The Nigerian Electricity Regulation Commission (NERC), on Saturday said the Nigerian Electricity Supply Industry (NESI) recorded N119.46 billion deficit in the fourth quarter of 2019.
NERC said the 11 Electricity Distribution Companies (DisCos) only remitted a total of ₦74.20 billion out of the ₦193.66 billion invoice issued to them for energy received and administrative charges during the period.
The Fourth Quarter Report was obtained by the News Agency of Nigeria (NAN) in Lagos from the website of NERC, which is the regulator of the industry.
NERC said liquidity challenge was still a major issue in NESI in spite of the recent improvement in Aggregate Technical, Commercial and Collection (ATC&C) losses by the 11 Electricity Distribution Companies (DisCos).
“This is evidenced in the DisCos’ international and special customers’ remittances to Nigerian Bulk Electricity Trading Plc (NBET) and Market Operators (MO) during the fourth quarter of 2019.
“During the fourth quarter, DisCos were issued a total invoice of ₦193.66 billion for energy received from NBET and for administrative services by MO.
“However, only a total of ₦74.20 billion (38.32 per cent ) of the invoice was settled as and when due, creating a total deficit of ₦119.46 billion including tariff shortfall, ” the regulatory agency said.
NERC said Eko DisCo recorded the highest remittance rate (51.50 per cent) in the fourth quarter of 2019 followed by Abuja with 51.27 per cent remittance rate.
It added that although Jos DisCo’ settlement rate improved during the fourth quarter, its remittance rate of 19.57 per cent was the lowest in the fourth quarter of 2019.
NERC also disclosed that total market invoices were issued to the special customer (Ajaokuta Steel Co.
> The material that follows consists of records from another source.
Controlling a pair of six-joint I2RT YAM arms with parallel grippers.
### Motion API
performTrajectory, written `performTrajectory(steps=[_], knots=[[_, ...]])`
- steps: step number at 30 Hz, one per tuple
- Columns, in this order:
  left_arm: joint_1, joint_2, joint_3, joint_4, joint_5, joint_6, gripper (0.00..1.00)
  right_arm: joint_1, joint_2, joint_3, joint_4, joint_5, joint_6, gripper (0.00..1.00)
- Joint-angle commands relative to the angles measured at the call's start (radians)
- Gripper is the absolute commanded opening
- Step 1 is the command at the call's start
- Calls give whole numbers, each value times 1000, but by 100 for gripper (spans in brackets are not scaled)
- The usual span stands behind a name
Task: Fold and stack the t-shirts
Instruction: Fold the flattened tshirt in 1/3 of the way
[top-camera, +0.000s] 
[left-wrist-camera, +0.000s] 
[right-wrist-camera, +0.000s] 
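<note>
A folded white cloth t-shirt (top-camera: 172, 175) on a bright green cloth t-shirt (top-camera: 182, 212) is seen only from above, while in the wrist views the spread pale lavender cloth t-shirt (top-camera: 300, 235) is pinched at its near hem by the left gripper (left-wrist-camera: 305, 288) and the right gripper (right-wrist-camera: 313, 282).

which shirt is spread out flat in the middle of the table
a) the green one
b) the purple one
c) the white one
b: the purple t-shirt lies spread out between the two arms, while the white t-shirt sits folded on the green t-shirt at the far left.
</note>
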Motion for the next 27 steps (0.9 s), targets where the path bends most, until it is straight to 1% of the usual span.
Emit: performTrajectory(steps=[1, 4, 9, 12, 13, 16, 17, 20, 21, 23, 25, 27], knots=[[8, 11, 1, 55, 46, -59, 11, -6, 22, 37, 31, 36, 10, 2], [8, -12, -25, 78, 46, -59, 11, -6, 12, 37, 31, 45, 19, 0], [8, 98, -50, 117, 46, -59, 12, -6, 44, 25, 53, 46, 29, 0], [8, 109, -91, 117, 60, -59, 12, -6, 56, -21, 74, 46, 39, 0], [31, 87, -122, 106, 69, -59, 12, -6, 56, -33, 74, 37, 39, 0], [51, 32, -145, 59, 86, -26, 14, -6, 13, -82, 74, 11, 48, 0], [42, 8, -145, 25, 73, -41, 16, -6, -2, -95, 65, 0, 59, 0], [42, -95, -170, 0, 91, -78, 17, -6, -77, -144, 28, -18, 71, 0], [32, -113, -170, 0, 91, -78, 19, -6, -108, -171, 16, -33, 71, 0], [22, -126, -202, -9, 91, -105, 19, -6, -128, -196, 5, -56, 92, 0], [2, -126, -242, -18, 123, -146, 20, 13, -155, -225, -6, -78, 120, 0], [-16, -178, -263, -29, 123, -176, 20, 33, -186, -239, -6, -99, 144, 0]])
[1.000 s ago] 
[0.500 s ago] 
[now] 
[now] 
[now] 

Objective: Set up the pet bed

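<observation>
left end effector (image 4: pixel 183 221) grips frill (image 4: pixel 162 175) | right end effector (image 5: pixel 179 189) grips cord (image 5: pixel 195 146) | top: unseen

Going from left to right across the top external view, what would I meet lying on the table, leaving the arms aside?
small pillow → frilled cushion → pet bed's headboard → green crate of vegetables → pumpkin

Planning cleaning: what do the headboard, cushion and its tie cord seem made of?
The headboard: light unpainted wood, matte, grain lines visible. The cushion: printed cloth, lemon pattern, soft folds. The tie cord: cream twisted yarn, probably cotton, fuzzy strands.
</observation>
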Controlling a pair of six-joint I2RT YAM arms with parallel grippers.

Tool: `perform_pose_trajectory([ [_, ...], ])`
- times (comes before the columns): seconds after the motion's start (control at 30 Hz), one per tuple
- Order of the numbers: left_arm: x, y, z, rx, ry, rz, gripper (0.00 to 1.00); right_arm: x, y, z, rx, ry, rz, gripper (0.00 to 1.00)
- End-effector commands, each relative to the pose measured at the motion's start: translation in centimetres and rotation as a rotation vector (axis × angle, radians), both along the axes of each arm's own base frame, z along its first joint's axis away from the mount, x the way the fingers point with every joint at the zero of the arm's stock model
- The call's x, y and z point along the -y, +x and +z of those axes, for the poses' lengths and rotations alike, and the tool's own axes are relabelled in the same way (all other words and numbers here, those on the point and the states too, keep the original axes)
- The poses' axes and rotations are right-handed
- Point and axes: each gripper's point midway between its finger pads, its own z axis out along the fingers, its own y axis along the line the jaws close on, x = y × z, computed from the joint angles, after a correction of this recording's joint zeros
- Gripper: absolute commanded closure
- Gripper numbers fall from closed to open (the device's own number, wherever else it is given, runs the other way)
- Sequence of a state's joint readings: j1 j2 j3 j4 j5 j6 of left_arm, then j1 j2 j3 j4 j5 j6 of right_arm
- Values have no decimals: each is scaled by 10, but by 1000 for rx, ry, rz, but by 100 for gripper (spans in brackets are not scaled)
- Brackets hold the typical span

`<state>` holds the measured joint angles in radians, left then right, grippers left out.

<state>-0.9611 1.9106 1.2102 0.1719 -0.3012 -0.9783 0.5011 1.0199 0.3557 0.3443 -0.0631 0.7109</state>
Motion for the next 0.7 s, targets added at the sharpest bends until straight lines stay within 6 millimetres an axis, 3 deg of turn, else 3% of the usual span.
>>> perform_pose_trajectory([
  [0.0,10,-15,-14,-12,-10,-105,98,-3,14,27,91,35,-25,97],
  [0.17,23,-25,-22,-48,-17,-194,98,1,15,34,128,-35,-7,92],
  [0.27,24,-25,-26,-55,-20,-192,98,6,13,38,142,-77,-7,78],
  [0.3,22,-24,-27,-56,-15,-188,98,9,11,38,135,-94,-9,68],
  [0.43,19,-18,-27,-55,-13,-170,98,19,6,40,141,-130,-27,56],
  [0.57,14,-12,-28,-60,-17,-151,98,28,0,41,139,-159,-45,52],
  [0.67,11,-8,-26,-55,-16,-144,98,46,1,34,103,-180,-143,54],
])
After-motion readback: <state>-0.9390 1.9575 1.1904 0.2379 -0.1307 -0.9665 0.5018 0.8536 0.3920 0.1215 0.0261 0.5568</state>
Ltd) and the international customers ( Societe Nigerienne d’electricite (NIGELEC )and Communaute Electrique du Benin (CEB) during the same period.
According to NERC, N29.50 million was issued to Ajaokuta Steel Company while N2.07 billion was issued to NIGELEC and CEB respectively.
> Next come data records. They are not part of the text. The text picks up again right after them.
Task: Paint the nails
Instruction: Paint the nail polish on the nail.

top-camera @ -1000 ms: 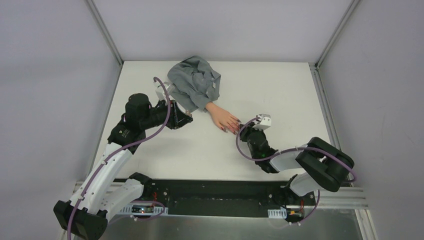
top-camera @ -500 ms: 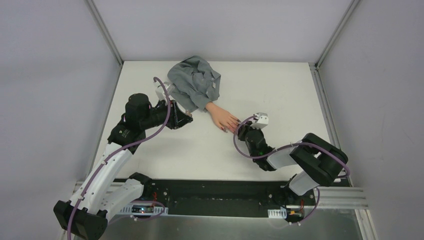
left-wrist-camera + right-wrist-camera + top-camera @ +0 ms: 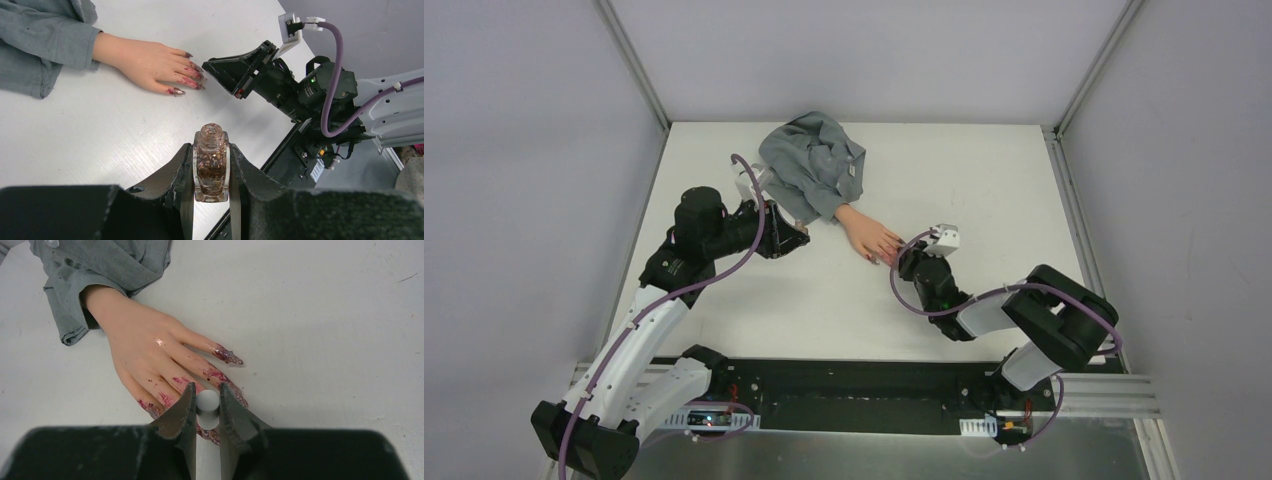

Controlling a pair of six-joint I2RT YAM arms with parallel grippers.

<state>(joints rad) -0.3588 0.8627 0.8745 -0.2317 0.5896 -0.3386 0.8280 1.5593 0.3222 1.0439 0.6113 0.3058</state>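
Only wrist views showed us: left end effector [image 3: 211, 156] clamped a glittery glass bottle [image 3: 211, 175]; right end effector [image 3: 206, 394] pinched a round white cap [image 3: 207, 401] beside pointed nails [image 3: 228, 356].

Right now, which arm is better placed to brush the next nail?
Right. The right pincer holds the white cap over the nails; the left pincer holds the polish bottle farther away.

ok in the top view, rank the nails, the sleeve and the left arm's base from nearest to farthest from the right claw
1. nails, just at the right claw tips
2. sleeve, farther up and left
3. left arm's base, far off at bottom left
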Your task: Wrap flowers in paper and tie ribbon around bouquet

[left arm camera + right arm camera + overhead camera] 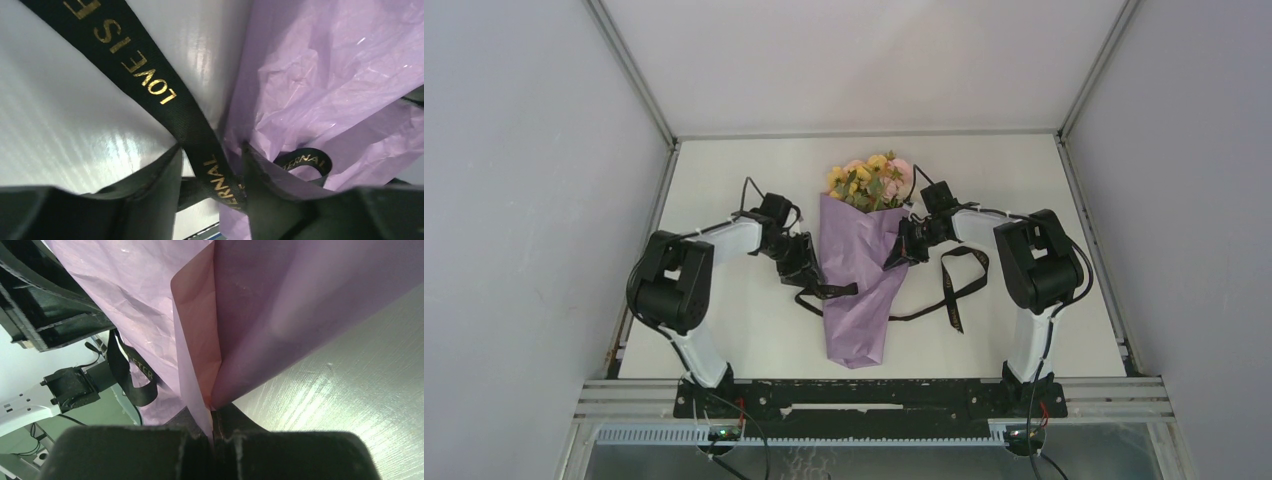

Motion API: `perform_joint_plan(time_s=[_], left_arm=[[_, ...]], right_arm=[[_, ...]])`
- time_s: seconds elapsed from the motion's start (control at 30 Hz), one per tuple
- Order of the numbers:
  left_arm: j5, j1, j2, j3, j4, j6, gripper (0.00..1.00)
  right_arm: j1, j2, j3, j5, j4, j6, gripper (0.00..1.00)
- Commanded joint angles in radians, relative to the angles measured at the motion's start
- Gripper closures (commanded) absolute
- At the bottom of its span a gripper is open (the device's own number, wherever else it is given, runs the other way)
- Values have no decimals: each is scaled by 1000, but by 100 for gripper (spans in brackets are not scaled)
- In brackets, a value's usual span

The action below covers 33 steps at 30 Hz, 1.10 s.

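The bouquet lies in the middle of the table, its flowers (871, 180) pointing to the far side and their stems hidden inside the lilac paper (856, 270) cone. The black ribbon (954, 285) with gold lettering loops on the table right of the cone and crosses to its left edge. My left gripper (809, 275) is at the cone's left side. Its jaws stand apart, and the ribbon (145, 70) runs through the gap (210, 172) beside the paper (325, 75). My right gripper (212, 415) is shut on the paper's (280, 300) edge at the cone's right side (896, 255).
The white table (724, 180) is closed in by grey walls on the left, right and back. Both arm bases sit on the black rail (864, 395) at the near edge. The left arm (70, 385) shows beyond the paper in the right wrist view.
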Motion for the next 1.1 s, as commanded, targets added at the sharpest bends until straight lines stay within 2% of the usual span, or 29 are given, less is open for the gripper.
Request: perform_joint_plan(time_s=[0.0, 0.1, 0.2, 0.6, 0.77, 0.9, 1.0, 1.07], left_arm=[[33, -29, 53, -1, 24, -9, 54], [40, -29, 57, 7, 17, 2, 73], [45, -17, 47, 16, 12, 12, 99], [-27, 191, -120, 80, 46, 121, 100], [58, 227, -218, 181, 36, 228, 100], [188, 191, -323, 259, 20, 341, 100], [171, 74, -348, 291, -38, 482, 100], [165, -20, -334, 266, -29, 524, 100]], right_arm=[[-8, -4, -5, 14, 10, -15, 100], [-9, -6, -5, 14, 8, -18, 100], [-12, -7, -6, 10, 4, -20, 100], [-16, -14, -24, 5, 7, -32, 100], [-7, -11, -24, 0, 6, -38, 100], [-1, -6, -23, -8, 13, -37, 100], [4, 2, -23, -9, 22, -29, 100], [7, 3, -23, 1, 25, -25, 100]])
The commission, however, said neither NBET nor MO received payments from these customers during this period.
“Although there has been a significant improvement, the challenge of low remittance to the market is still a concern to the commission as it is one of the main causes of the
liquidity crisis facing NESI.
” Low remittance adversely affects the ability of NBET to honour its financial obligations to Electricity Generation Companies (GenCos).
“Also, service providers struggle with the paucity of funds impacting their capacity to perform their statutory obligations,” NERC said.
It, therefore, urged the DisCos to rapidly improve on their revenue collection from customers in order to fulfil their remittance obligations and mitigate financial distress in NESI.
NERC said to enforce payment discipline and compliance with the minimum remittance, it had during the fourth quarter, began enforcement action against DisCos that defaulted in the third quarter billing cycle.
Following the commencement of the enforcement by the Commission, all DisCos except Enugu DisCo have met their expected Minimum Remittance Threshold for the third quarter.